Casos graves de Covid-19 podem estar ligados à reativação de vírus pré-histórico
Estudo da Fiocruz revela que pacientes com Covid grave possuem maiores níveis de HERV-K, vírus presente nos humanos há milhares de anos; descoberta pode explicar por que a doença é mais agressiva em algumas pessoas, mas não provoca sintomas em outras
Estudo da Fiocruz revela que pacientes com Covid grave possuem maiores níveis de HERV-K, vírus presente nos humanos há milhares de anos; descoberta pode explicar por que a doença é mais agressiva em algumas pessoas, mas não provoca sintomas em outras
Por que algumas pessoas pegam coronavírus e ficam bem, sem sintomas ou com manifestações leves, enquanto outras desenvolvem formas violentas, e letais, da Covid-19? Esse é o grande mistério envolvendo o coronavírus – e até hoje, mais de um ano após o início da pandemia, não há resposta. Alguns cientistas acreditam que a gravidade da doença possa estar relacionada a diferenças no MHC, um complexo de genes relacionados ao sistema imunológico, mas ainda não há resultados conclusivos. Agora, um estudo da Fundação Oswaldo Cruz apresenta outra possível resposta: a Covid severa pode ter ligação com o HERV-K (retrovírus endógeno humano K), um vírus que colonizou a humanidade há milhares de anos e incorporou pedaços do seu código genético ao nosso.
No estudo, os pesquisadores da Fiocruz acompanharam 25 pessoas com Covid grave, que foram internadas em UTI e precisaram receber ventilação mecânica. Elas tinham idade média de 57 anos e apresentavam alta carga viral de Sars-CoV-2, principalmente na traquéia. Além do coronavírus, os exames apontaram também a presença de HERV-K no viroma traqueal. E, eis a principal descoberta, esse vírus estava presente em níveis muito acima do normal (se comparado a indivíduos com casos leves de Covid-19, que haviam sido previamente testadas pela Fiocruz, ou pessoas sem Covid).
Ou seja: a Covid grave está relacionada a níveis aumentados de HERV-K. Mas isso não significa que esse vírus, que é inofensivo e normalmente passa a vida inteira sem se manifestar, esteja atacando o organismo. Isso porque tanto os pacientes que acabaram morrendo de Covid (58%) quanto aqueles que tiveram alta (42%) apresentavam níveis similarmente altos de HERV-K. Níveis elevados desse vírus já foram detectados em indivíduos com outras doenças, como câncer de pulmão, esclerose múltipla, artrite e síndromes neurológicas. Por isso, é possível que a presença aumentada de HERV-K seja uma consequência, não causa, da Covid grave.

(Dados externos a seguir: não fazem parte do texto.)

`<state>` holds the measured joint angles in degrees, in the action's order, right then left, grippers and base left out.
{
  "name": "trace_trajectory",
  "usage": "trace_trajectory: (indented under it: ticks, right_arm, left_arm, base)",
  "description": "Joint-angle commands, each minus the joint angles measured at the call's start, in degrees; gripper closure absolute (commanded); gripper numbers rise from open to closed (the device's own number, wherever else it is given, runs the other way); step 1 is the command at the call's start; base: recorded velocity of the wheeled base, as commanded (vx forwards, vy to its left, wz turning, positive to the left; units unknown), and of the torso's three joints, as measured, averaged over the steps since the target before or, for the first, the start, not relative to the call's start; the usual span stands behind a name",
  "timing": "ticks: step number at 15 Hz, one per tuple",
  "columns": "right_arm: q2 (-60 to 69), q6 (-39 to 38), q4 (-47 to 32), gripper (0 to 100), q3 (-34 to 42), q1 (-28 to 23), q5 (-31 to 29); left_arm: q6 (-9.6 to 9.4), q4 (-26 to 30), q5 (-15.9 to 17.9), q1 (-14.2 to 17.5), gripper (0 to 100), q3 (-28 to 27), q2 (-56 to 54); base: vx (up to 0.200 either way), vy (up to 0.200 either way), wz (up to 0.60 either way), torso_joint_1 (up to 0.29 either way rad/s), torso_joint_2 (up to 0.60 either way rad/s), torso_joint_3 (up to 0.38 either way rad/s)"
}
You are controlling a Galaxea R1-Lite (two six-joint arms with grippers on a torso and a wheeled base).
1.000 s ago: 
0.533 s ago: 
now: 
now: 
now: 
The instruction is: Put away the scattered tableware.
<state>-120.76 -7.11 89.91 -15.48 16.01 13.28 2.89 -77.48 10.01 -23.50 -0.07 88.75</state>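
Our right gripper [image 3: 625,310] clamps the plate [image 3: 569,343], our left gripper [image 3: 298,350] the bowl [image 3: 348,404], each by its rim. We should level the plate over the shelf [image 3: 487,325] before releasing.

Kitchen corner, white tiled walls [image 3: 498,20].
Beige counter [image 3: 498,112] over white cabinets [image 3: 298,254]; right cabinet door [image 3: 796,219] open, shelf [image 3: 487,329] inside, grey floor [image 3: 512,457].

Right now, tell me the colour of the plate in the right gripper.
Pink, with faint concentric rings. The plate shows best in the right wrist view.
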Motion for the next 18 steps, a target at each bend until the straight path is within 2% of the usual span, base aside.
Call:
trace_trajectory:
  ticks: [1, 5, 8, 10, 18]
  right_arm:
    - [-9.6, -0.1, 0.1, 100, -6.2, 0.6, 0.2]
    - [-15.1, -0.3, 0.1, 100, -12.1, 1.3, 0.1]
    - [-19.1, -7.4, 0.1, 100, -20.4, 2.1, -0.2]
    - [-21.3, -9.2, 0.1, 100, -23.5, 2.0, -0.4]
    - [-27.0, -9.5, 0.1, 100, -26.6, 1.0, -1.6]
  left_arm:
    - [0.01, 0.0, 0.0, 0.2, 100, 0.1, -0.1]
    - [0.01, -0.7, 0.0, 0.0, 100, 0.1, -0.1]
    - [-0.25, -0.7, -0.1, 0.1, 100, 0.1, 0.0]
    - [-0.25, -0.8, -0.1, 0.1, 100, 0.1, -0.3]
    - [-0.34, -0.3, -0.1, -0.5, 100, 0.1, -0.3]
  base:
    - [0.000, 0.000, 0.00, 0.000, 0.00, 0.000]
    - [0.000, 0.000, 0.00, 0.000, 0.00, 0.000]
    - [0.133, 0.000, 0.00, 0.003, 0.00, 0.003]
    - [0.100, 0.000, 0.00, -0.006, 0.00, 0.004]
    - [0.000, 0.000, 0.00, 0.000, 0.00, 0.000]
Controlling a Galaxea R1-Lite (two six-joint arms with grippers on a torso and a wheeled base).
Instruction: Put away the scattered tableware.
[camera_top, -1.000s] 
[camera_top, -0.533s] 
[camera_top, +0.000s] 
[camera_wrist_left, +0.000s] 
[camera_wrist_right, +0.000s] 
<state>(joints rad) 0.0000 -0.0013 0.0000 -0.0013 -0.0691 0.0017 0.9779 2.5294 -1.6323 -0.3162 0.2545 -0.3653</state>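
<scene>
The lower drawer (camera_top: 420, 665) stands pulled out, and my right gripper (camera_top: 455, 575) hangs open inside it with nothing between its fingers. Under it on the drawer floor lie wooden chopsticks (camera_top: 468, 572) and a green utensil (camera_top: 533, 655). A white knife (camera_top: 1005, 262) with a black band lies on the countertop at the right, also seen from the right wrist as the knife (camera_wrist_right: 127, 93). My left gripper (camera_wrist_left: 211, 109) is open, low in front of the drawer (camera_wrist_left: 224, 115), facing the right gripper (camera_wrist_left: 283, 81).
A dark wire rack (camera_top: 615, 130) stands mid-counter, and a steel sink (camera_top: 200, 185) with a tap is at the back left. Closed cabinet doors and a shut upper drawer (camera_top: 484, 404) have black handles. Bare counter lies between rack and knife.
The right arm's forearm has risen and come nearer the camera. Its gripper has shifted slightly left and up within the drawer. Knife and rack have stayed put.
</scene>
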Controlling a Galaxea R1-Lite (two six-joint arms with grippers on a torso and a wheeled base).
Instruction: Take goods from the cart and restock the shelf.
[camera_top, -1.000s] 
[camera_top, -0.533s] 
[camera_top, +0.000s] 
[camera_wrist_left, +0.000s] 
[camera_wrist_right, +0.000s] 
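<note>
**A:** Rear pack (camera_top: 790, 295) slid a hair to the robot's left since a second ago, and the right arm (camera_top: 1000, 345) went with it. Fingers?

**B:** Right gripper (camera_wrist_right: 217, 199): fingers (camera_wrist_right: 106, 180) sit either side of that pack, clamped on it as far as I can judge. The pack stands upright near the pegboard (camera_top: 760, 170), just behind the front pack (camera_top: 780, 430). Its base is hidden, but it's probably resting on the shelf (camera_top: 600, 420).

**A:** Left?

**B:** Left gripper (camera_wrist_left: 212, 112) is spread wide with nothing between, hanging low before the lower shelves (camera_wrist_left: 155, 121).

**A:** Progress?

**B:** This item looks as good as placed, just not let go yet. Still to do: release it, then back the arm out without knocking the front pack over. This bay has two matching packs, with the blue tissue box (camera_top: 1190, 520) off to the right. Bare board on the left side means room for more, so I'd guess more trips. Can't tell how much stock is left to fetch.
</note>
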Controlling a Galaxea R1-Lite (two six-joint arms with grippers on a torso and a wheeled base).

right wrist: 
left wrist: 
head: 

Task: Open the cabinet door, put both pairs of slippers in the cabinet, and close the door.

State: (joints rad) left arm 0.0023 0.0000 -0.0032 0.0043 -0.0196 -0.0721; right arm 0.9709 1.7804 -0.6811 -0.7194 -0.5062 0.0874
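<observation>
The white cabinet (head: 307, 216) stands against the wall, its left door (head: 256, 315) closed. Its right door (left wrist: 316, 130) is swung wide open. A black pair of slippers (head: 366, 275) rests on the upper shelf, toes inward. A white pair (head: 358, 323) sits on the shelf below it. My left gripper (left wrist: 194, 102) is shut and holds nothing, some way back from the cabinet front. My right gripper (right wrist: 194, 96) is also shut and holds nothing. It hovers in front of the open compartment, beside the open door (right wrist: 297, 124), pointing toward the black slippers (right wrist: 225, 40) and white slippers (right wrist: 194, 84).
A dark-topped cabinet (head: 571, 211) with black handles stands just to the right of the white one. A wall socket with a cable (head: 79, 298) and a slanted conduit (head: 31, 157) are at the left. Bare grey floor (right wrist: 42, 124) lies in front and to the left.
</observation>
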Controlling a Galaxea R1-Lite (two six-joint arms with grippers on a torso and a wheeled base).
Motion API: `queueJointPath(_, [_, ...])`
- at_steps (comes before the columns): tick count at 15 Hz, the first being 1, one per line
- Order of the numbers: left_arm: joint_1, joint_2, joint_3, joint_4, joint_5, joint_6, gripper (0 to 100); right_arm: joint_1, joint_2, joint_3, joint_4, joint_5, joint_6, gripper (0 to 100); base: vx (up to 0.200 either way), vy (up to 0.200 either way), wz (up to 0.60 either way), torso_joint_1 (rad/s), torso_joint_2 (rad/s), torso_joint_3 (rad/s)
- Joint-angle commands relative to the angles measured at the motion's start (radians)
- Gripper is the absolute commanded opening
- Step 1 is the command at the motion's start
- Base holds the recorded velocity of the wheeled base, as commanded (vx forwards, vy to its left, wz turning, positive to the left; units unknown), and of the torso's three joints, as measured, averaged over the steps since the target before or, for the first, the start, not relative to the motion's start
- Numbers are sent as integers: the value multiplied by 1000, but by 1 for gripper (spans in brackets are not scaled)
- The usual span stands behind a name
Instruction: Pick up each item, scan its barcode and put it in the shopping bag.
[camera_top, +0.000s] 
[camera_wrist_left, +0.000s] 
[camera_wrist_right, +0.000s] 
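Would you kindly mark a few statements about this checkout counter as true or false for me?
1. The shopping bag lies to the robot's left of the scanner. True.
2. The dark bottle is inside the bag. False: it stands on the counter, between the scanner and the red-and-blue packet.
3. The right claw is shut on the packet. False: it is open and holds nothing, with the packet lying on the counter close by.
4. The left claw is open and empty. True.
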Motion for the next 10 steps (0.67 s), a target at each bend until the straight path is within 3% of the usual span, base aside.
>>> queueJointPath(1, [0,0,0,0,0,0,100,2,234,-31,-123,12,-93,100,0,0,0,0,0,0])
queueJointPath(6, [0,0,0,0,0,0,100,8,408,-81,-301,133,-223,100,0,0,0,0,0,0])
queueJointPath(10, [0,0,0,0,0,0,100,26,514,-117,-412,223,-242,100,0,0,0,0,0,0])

Para testar essa hipótese, os cientistas infectaram dois tipos de célula humana, em laboratório, com o Sars-CoV-2: monócitos (pertencentes ao sistema imunológico) e Calu-3 (linhagem de células pulmonares). Após a infecção, os monócitos passavam a expressar mais genes do vírus ancestral – mas, com as células Calu-3, isso não aconteceu.
O resultado parece sugerir que a conexão entre o coronavírus e o HERV-K tem a ver com o sistema imunológico – cuja hiperativação está relacionada a casos graves de Covid-19. Os cientistas constataram, inclusive, que ambas as coisas acontecem ao mesmo tempo: níveis aumentados de HERV-K vieram junto com níveis aumentados de monócitos e interleucinas, o que indica maior atividade do sistema imune. Uma possibilidade é que o despertar do HERV-K, com a expressão de genes desse vírus, excite o sistema imunológico e favoreça a reação exagerada típica da Covid grave.
Mas, novamente, ainda não dá para cravar o que acontece primeiro: o HERV-K pode estar reaparecendo como consequência da hiperinflamação, e não ser a causa dela. De toda forma, o estudo chama a atenção – pois relaciona, pela primeira vez, esse vírus ancestral à progressão da Covid – e abre uma nova linha de investigação sobre a doença. Em que cada novo indício, como é típico do Sars-CoV-2, traz consigo uma série de novas dúvidas.